Bir düş diliyorum kaldırımda, bir vahşi hayatın içinde, vahşi değil mi zaten ya! Yaban diyelim… Neyse, zaten düşler yarım, bardaklar yarım. Kargaşa var yanıyanıbaşımda.
Besleniriz yağmurla, gri gökyüzüyle, özgürlük sandığımız güneşli günlerle. Güzel gün(!) geçiren güneşli ama, aşırılık her zaman intikamdır. (intikam yeterli kelimeydi sadece)
Bakımsız, sarı bir bahçeden geçiyorum. Bir gece farkında olmadan bu bahçeye girip kusmuştum. Derinliğe, sessizliğe ve kapalı perdelere yabancı değilim... Koltuğunda sallanan adamın, çiğneyip durduğu dudakları ve sağ elinin baş parmağıyla işaret parmağını birbirine sürtüp durması duygularının yansısıydı. Uçurumun kenarından…

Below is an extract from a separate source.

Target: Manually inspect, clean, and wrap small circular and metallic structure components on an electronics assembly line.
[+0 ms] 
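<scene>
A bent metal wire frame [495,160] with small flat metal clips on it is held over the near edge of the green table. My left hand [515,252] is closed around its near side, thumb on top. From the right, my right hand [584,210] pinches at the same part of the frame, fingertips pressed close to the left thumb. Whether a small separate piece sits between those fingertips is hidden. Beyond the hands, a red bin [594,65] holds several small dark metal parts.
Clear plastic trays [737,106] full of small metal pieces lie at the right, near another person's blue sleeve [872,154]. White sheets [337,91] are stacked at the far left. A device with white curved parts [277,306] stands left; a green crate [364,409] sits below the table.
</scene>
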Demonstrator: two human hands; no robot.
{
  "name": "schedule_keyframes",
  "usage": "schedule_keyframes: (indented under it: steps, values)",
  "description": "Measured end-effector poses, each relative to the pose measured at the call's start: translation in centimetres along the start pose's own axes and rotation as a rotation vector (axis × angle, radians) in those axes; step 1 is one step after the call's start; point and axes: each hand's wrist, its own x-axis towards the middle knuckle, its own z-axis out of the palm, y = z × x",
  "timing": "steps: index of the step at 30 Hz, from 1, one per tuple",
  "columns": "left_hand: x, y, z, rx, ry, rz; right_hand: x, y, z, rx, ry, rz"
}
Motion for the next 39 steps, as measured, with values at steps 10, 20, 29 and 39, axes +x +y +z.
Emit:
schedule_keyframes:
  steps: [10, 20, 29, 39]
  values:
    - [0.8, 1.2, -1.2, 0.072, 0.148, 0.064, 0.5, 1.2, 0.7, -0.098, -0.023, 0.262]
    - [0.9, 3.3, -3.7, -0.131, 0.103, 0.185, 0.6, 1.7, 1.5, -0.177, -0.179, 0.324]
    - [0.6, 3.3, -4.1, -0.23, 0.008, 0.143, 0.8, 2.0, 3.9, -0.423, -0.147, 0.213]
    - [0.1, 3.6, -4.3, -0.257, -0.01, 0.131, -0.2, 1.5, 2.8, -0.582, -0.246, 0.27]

Elimde tuttuğum kadehi istemsizce okşuyorum. O, anlatmamı bekliyor. Anlatacaklarımı dinlemek için gereğinden fazla ilgi göstermesi beni gerçekten rahatsız ediyor. Kafamda yarattığım bütün o fantastik düşünceler, bütün o illüzyon, vagonları çeken atların, yerini buharlı lokomotiflere bırakması gibi yok oluyor. Aynı sonlarda…
Ve bir de çarçabuk kaçmanız gereken pek çok durumla karşı karşıya kalırsınız kalmasına da insanların kanatları yoktur veya henüz yoktur. Neyse, peki o zaman kuş yeminden bir gömleğe ne buyrulur?